Le « T-Dome » se distingue du système israélien « Dôme de Fer » par son ampleur et sa portée. Il devra intercepter une gamme bien plus large de menaces, incluant l’aviation militaire chinoise, les missiles balistiques et de croisière, ainsi que les drones. Cette architecture défensive doit fonctionner de manière coordonnée avec les systèmes existants de Taïwan et les équipements américains fournis à l’île.
Le système repose sur deux niveaux d’opération distincts. Le premier établit la stratégie et la coordination générale des défenses. Le second assure l’interception directe des menaces en approche. Ces couches s’appuient sur des radars avancés, des capteurs sophistiqués et des technologies intégrées pour créer une protection globale du territoire.
L’urgence de cette mise en place vient des enseignements tirés du conflit ukrainien, révélant l’importance de protéger les infrastructures critiques contre les attaques aériennes.

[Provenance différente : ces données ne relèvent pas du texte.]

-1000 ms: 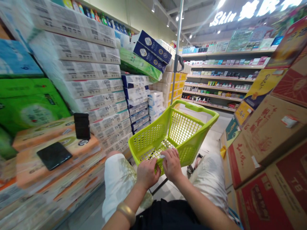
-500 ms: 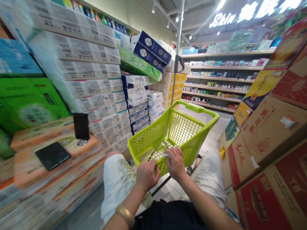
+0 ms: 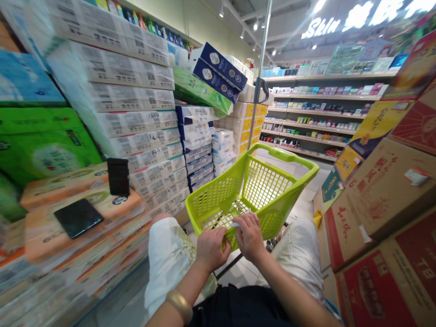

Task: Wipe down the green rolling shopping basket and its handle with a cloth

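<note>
A lime-green plastic shopping basket [image 3: 218,195] with grid walls stands tilted between my knees; its inside shows nothing but the grid floor. My left hand [image 3: 213,249] is closed over its near rim, fingers curled over the edge and thumb toward me. Just right of it, my right hand [image 3: 250,234] is closed at the same rim with a white wipe [image 3: 235,224] pinched in it. Only small white bits of the wipe show at the fingers, so whether it is tissue or cloth is unclear.
On my left, orange tissue packs [image 3: 85,200] bear a black tablet-like slab [image 3: 78,218] and a black phone-like object [image 3: 118,177]. Tall white wrapped packs [image 3: 136,100] rise behind. Cartons [image 3: 384,181] line my right side. A metal pole [image 3: 260,59] stands beyond the basket, before stocked shelves [image 3: 316,97].
The view has shifted slightly, so the basket and shelves sit a little further right. Both hands stay on the near rim, and the right one has moved slightly along with the white wipe.
</note>
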Available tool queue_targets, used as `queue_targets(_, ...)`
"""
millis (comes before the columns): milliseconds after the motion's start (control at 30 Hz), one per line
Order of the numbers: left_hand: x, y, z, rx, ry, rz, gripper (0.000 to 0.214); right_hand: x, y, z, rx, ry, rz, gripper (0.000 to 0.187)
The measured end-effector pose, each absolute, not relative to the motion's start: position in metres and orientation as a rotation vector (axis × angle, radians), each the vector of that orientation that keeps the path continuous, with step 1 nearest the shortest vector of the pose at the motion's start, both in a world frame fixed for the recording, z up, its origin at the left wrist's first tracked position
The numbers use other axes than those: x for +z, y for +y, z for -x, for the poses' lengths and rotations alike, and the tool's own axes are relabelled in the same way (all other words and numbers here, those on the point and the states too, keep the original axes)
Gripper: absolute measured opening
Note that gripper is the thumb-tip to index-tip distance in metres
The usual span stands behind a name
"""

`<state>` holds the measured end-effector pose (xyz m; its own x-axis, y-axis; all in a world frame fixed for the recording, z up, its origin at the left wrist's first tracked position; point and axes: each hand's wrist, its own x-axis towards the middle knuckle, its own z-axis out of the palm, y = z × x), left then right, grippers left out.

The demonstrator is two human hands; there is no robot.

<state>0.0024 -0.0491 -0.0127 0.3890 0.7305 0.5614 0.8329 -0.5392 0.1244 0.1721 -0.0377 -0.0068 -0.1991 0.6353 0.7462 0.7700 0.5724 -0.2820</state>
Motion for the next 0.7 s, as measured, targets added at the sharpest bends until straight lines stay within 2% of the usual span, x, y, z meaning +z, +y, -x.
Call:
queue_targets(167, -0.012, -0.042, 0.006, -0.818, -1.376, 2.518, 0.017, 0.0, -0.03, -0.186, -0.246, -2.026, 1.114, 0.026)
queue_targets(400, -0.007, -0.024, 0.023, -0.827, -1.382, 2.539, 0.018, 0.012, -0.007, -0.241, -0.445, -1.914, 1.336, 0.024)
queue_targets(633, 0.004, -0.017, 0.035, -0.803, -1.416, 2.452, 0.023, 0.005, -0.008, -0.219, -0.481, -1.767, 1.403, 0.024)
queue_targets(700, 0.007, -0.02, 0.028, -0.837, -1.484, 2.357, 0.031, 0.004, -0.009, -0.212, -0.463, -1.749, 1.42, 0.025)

Les experts militaires affirment qu’une capacité de défense efficace pourrait dissuader Pékin, bien que Taïwan reconnaisse son infériorité numérique face à la Chine continentale, dont les navires de guerre peuvent tirer des centaines de missiles en quelques minutes.

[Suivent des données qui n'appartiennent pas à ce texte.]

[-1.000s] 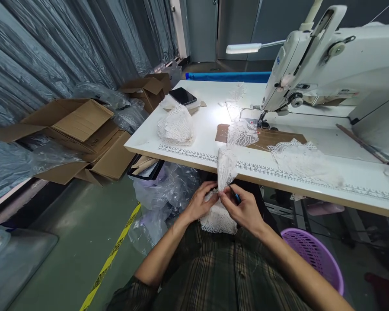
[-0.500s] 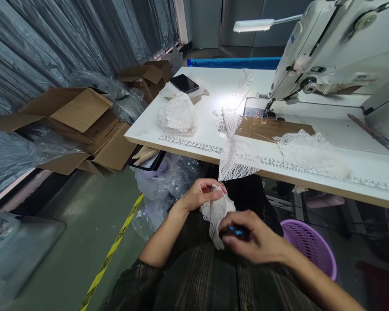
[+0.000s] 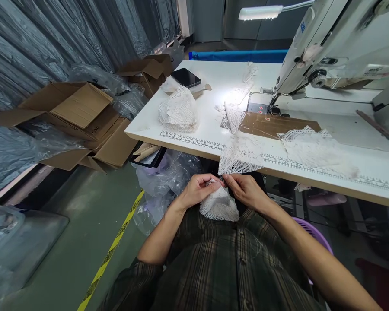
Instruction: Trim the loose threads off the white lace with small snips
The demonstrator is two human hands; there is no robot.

La réalisation du « T-Dome » dépend largement de la livraison américaine des composants nécessaires et de l’approbation parlementaire du budget alloué. Le président taïwanais vise une préparation militaire « à haut niveau » d’ici 2027, date considérée comme critique par les analystes américains. Néanmoins, les experts soulignent que finaliser complètement l’architecture du système avant cette échéance reste ambitieux, la production et l’intégration des éléments complexes requérant du temps.
L’opposition politique intérieure complique également le calendrier. Le parti Kuomintang, qui contrôle les finances parlementaires avec son allié, favorise un rapprochement avec Pékin plutôt qu’une escalade militaire. Cette tension politique pourrait ralentir l’adoption des dépenses défensives proposées par le gouvernement.